Não que eu ache que eu tenha sido vítima. Não mais acho. Mas eu acho esquisito... acho tudo muito esquisito...

terça-feira, 3 de agosto de 2010

(H)À sinceridade

Ao longo desses meses, conheci algumas pessoas. Digo, "caras". E sempre quando algum deles se anima ou tenta me iludir com algo que demonstre afeição, uma aproximação afetiva-emocional maior, eu travo. Instantaneamente me vem a lembrança de que estou com HIV. Paro e penso "porra, esse cara fantástico me aparece só agora???" rsrsrs

Não precisava mas vou mencionar que, logo em seguida, eu penso em mil táticas pra sumir do mapa. Se a coisa evolui, qualquer hora rola sexo e, mesmo que a gente vá com certeza usar preservativo, se eu passo o vírus pra alguém, o que restou do meu mundo em reconstrução vira pó. ¬¬ affs

Fora a coisa toda do segredo. Caraleo, como isso me consome. Se eu me envolver com algum desses caras, e ele me perguntar se está tudo bem eu vou dizer que sim. Mas no fundo estarei gritando em silêncio que não está tudo tão bem assim, que estou com o vírus mais temido do mundo passeando e se multiplicando pelas minhas veias e fibras. Não conseguiria mentir, acho.

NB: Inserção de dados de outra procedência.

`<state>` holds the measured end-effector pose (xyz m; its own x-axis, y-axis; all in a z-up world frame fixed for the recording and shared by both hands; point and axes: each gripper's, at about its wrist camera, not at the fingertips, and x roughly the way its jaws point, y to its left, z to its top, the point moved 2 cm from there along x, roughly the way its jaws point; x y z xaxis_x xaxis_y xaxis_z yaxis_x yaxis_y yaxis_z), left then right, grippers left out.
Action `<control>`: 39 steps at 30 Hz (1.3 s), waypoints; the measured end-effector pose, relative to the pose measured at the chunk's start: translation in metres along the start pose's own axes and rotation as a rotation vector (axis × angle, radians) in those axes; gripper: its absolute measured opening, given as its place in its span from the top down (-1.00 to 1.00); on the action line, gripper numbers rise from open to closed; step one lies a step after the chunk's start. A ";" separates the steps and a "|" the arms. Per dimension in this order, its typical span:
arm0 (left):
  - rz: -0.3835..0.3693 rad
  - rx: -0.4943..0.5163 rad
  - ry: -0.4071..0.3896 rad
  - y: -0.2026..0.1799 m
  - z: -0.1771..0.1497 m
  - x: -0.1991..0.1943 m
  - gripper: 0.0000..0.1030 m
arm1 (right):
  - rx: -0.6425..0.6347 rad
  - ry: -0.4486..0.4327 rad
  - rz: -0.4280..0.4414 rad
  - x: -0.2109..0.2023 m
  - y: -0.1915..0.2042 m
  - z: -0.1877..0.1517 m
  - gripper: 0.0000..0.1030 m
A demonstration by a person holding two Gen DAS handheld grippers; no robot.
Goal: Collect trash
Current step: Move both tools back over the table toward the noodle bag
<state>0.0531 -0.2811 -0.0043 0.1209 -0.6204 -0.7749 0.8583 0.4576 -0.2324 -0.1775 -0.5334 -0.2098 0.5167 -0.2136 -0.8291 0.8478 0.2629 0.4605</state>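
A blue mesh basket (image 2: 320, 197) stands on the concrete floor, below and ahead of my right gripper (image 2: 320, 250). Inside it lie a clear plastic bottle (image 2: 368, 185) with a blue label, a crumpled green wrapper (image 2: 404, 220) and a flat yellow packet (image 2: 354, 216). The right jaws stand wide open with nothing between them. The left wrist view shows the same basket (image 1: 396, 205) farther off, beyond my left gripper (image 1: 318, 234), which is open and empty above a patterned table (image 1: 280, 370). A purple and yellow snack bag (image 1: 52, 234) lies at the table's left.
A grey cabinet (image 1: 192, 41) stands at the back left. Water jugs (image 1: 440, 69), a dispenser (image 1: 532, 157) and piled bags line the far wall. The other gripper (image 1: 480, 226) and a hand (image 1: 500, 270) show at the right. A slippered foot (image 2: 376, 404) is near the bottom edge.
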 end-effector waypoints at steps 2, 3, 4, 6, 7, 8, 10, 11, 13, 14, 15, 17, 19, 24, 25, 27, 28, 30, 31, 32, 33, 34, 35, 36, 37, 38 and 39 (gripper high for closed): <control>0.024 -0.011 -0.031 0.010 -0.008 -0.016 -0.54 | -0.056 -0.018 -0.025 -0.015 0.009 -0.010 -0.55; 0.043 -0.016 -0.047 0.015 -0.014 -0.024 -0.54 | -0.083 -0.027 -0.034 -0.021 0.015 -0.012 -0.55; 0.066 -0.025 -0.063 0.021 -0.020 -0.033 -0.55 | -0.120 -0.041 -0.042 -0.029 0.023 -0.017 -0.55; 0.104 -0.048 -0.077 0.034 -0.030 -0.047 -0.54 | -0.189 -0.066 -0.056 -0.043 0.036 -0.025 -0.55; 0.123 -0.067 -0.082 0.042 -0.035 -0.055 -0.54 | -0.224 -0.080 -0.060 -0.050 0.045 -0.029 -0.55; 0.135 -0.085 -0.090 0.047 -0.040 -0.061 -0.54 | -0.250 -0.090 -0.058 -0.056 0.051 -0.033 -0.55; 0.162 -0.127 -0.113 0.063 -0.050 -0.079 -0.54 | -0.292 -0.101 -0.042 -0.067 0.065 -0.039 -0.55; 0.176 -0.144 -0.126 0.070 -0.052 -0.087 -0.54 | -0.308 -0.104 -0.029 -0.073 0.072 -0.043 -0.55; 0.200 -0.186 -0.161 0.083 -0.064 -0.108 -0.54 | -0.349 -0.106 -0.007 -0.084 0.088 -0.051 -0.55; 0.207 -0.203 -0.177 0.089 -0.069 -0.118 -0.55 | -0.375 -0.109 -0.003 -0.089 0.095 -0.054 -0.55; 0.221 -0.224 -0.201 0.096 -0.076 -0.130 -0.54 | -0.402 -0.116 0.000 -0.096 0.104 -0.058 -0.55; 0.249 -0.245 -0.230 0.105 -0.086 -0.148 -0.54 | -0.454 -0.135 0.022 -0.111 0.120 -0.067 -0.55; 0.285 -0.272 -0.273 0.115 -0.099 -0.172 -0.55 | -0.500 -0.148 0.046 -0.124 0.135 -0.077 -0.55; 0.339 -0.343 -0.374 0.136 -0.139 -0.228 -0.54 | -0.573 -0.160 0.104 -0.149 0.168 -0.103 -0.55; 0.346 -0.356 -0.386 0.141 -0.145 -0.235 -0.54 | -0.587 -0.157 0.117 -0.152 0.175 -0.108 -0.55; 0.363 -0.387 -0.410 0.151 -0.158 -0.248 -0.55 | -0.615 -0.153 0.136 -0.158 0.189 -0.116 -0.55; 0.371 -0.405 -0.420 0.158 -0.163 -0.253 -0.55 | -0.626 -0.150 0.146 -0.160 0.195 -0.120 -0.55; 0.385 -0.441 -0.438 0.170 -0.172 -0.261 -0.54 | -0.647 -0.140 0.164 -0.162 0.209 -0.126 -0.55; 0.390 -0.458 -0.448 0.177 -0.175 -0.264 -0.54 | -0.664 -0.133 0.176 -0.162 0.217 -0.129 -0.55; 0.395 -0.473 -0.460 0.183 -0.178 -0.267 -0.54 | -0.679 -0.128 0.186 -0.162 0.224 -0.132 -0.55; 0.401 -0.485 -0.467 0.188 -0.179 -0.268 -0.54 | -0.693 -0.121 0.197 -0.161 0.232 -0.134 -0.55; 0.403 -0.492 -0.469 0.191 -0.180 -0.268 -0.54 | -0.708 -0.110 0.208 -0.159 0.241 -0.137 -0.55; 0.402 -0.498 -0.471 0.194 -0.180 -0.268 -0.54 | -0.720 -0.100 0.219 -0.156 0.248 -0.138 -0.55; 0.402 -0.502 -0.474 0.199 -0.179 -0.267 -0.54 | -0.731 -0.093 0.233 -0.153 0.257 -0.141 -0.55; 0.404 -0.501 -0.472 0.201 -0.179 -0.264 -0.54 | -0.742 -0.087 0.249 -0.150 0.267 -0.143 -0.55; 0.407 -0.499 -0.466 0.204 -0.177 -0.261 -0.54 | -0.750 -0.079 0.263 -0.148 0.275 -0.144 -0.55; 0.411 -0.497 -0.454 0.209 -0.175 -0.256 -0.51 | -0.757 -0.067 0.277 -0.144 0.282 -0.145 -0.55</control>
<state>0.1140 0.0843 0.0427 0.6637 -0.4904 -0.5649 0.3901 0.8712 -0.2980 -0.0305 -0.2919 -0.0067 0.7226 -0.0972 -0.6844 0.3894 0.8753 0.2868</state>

Passei a vida inteira tentando ser o mais sincero, aberto, franco e honesto o possível :) . E não é que agora, para me preservar, o jeito vai ser não me envolver. Não vou conseguir lidar comigo mesmo. Namorar um cara e só no meio da coisa toda, passados dias já, contar a ele (e ele literalmente me matar) é muito pra minha vontade quase nata de ser sincero. ;)

Enquanto escrevo aqui, recebo um sms com frases espertas. Ele quer se aproximar. Meus ossos doem. Você entende?

domingo, 1 de agosto de 2010

Pause

Com muitas ideias e vontade de postar, mas sempre deixando de lado. Tentando levar uma vida e um pensamento "normal". Dai, não seria normal vir e lamentar (ou o oposto disso) sobre coisas que sequer estão acontecendo. Porque desde a descoberta da minha sorologia, nada mudou, nem muda(rá). A vida e tudo dentro ou fora dela segue o mesmo caminho.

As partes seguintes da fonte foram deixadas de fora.